> [WHAT YOU SHOULD DO] Among the entries below, please repeat exactly and only the lines from the line containing "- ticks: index" to the line containing "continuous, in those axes", both lines included.

** Opening DATA UNDER STUDY block **

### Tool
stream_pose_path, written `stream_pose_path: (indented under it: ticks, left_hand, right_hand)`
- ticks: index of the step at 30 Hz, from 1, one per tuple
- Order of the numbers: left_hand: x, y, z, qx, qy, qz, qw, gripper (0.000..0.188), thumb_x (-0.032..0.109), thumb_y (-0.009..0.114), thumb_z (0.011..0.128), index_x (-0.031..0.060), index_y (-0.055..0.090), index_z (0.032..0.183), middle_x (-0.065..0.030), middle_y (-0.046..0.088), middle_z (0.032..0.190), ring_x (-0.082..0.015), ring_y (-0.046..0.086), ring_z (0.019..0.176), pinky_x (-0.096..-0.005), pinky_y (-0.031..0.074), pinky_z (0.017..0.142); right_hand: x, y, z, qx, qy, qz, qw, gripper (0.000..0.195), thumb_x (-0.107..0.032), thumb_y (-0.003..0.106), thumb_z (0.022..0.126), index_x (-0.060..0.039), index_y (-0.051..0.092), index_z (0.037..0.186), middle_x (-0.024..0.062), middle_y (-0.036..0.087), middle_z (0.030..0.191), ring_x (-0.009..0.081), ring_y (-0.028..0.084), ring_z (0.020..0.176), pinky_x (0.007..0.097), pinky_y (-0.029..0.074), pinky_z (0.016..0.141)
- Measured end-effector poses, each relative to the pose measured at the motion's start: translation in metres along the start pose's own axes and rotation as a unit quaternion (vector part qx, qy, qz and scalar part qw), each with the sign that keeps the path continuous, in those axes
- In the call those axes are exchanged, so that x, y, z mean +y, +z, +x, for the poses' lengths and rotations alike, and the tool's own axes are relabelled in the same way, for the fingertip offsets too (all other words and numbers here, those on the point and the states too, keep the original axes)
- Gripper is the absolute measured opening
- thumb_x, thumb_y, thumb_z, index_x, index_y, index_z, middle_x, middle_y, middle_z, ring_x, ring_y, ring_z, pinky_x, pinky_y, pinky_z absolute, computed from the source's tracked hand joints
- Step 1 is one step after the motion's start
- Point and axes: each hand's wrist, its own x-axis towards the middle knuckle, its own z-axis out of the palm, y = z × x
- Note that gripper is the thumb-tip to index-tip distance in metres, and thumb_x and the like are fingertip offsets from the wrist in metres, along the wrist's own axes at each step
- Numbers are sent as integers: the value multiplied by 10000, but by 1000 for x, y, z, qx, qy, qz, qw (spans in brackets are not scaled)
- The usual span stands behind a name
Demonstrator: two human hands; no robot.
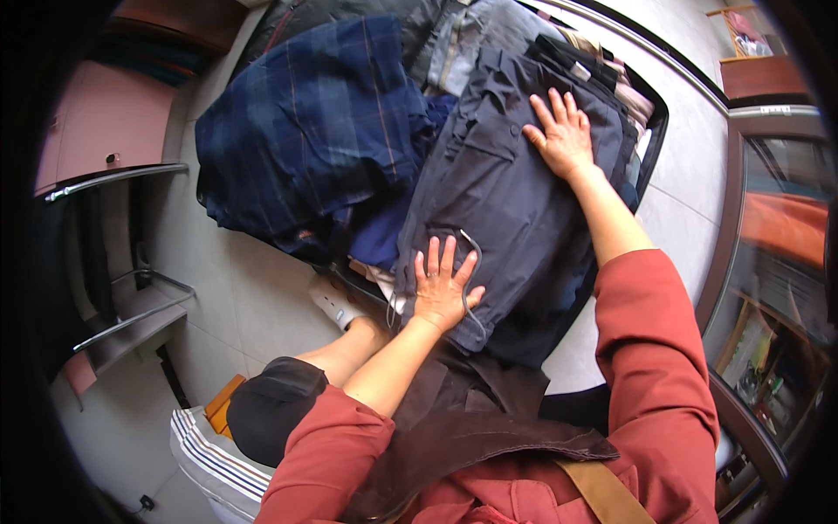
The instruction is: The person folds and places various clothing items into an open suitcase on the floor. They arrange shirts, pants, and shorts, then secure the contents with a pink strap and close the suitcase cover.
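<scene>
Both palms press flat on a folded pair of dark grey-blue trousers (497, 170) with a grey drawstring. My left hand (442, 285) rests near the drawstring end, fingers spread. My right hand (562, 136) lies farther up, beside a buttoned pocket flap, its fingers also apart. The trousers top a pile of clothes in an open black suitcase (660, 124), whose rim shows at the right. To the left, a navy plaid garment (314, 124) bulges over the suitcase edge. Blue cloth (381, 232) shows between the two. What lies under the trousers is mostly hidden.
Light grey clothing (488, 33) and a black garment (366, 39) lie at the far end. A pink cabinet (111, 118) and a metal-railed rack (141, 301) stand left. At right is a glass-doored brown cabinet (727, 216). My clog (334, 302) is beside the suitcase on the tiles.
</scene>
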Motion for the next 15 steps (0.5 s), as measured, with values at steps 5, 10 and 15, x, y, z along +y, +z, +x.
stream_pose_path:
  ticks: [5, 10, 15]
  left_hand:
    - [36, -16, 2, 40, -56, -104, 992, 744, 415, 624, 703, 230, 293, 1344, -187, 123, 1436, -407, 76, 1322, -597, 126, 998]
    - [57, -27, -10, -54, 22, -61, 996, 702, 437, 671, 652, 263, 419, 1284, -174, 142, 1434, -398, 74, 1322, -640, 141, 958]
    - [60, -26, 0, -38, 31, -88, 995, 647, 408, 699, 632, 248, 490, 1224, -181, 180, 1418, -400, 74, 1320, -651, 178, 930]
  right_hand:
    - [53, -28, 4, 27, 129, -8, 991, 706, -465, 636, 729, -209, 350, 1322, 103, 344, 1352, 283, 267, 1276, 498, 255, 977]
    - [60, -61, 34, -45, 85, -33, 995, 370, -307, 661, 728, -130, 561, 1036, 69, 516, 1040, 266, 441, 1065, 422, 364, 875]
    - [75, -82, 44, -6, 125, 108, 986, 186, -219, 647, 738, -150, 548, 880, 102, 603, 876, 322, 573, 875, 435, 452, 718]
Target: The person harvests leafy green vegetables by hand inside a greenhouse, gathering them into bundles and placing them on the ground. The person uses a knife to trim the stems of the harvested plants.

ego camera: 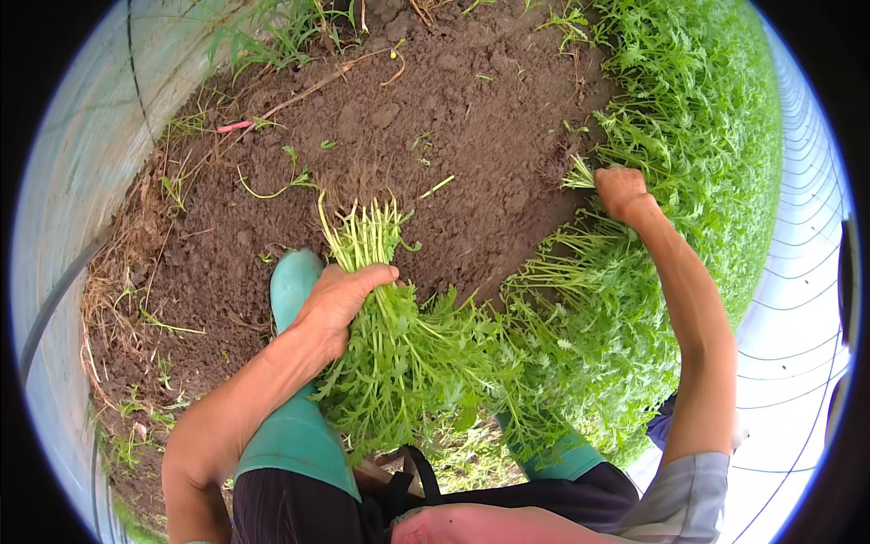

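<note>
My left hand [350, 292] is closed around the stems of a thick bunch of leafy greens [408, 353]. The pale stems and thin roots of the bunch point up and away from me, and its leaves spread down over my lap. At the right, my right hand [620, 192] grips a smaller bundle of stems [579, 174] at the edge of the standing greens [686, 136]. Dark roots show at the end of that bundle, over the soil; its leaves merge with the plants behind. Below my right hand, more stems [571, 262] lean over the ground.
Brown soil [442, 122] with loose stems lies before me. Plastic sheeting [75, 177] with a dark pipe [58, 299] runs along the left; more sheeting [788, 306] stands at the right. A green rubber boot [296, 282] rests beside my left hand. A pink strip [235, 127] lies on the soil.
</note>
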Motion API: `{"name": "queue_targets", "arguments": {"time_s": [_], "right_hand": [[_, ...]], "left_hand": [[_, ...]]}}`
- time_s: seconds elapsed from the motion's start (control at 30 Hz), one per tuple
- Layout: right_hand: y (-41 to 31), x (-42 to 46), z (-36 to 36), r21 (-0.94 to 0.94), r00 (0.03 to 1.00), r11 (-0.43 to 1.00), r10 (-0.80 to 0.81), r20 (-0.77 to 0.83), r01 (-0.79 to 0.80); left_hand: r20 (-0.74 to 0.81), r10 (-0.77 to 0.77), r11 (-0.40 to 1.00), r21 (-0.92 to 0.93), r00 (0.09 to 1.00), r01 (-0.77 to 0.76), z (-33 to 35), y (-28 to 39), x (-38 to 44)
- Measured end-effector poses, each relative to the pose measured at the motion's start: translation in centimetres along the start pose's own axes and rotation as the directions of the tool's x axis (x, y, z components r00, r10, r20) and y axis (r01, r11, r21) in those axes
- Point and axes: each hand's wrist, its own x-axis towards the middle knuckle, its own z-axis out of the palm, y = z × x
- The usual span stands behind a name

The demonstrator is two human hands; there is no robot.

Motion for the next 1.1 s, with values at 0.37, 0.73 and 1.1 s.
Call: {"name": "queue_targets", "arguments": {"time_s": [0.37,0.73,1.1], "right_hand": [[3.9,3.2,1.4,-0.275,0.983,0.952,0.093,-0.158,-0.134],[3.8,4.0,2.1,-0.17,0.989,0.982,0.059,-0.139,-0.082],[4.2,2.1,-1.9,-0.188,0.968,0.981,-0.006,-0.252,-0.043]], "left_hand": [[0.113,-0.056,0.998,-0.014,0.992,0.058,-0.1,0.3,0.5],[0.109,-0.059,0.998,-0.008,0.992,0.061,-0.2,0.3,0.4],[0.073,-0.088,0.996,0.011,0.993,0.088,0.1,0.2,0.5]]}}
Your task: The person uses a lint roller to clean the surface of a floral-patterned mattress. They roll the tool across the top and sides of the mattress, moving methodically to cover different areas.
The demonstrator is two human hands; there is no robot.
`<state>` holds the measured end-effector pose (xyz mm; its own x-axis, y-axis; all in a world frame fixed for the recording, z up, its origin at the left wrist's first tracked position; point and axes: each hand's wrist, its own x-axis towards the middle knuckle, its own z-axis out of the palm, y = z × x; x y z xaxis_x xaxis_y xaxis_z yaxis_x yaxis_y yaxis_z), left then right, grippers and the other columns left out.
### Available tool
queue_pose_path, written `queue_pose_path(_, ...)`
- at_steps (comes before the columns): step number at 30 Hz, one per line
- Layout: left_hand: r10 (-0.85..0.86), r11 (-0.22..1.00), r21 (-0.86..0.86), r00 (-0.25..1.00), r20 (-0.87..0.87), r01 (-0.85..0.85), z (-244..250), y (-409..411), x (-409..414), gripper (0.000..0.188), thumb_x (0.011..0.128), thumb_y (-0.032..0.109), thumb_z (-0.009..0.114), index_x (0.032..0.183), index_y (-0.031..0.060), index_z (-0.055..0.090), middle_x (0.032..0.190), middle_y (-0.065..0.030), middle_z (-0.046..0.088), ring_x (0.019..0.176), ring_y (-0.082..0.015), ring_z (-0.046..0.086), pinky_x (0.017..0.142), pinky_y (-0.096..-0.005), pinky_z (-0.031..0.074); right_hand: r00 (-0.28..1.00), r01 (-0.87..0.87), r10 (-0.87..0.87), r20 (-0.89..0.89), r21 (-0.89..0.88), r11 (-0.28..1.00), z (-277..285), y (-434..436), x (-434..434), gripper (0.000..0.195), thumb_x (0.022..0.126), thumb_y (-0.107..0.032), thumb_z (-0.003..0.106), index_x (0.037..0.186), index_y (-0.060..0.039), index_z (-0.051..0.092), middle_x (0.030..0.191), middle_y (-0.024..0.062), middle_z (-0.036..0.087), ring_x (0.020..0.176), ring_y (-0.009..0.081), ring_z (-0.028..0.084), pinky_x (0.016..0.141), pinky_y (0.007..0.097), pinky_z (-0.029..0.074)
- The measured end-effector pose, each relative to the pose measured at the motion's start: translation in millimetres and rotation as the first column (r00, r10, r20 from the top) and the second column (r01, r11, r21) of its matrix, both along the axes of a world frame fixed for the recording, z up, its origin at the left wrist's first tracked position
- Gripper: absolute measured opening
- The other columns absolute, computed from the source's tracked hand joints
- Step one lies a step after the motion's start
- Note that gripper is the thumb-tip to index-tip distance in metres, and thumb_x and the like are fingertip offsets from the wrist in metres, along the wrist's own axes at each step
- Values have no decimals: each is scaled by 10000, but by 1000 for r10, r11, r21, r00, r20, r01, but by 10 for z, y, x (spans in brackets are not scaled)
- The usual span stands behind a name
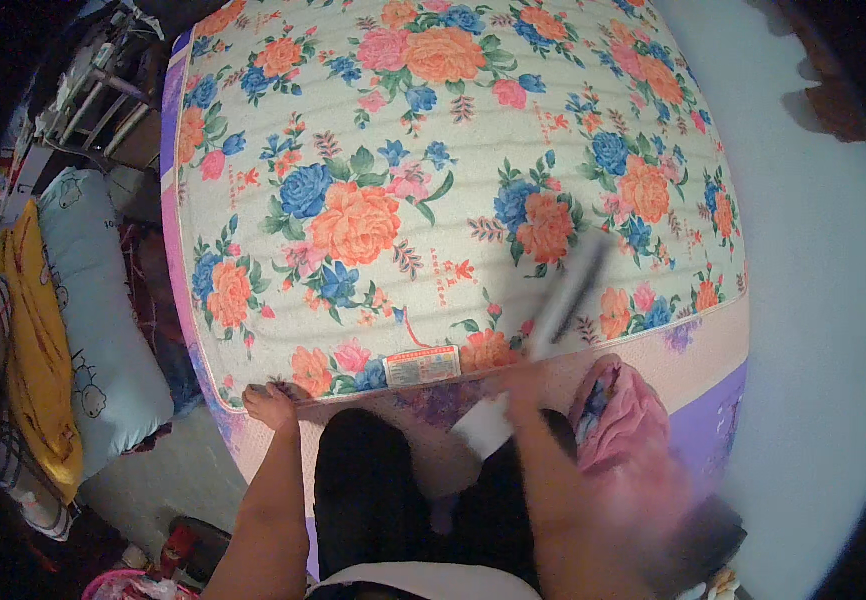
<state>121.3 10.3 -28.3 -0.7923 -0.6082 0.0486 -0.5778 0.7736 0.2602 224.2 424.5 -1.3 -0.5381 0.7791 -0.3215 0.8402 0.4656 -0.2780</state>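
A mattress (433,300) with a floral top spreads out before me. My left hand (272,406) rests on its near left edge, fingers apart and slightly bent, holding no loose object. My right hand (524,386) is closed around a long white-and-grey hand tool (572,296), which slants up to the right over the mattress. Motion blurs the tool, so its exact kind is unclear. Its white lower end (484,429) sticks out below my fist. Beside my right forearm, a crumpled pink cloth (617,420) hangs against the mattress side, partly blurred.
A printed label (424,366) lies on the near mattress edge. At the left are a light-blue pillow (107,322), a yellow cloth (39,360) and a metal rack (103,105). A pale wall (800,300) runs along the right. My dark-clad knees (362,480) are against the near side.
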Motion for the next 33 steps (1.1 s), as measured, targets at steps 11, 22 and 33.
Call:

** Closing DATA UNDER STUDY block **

> [ANSWER TO THE EXERCISE]
- ticks: index of the step at 30 Hz, from 1, one per tuple
- Order of the numbers: left_hand: x, y, z, qx, qy, qz, qw, gripper (0.000..0.188), thumb_x (-0.032..0.109), thumb_y (-0.009..0.114), thumb_z (0.011..0.128), index_x (-0.031..0.060), index_y (-0.055..0.090), index_z (0.032..0.183), middle_x (-0.065..0.030), middle_y (-0.046..0.088), middle_z (0.032..0.190), ring_x (-0.082..0.015), ring_y (-0.046..0.086), ring_z (0.019..0.176), pinky_x (-0.096..-0.005), pinky_y (-0.031..0.074), pinky_z (0.017..0.142); right_hand: x, y, z, qx, qy, qz, qw, gripper (0.000..0.195), thumb_x (-0.107..0.032), thumb_y (-0.003..0.106), thumb_z (0.022..0.126), index_x (-0.060..0.039), index_y (-0.051..0.092), index_z (0.037..0.186), middle_x (-0.024..0.062), middle_y (-0.036..0.087), middle_z (0.030..0.191), ring_x (-0.009..0.081), ring_y (-0.028..0.084), ring_z (0.020..0.176), pinky_x (0.007..0.097), pinky_y (-0.029..0.074), pinky_z (0.016..0.141)
- Measured end-effector poses, each relative to the pose measured at the motion's start: translation in metres along the start pose's own axes and rotation as a unit quaternion (vector part qx, qy, qz and scalar part qw), each with the sign that keeps the path continuous, in those axes

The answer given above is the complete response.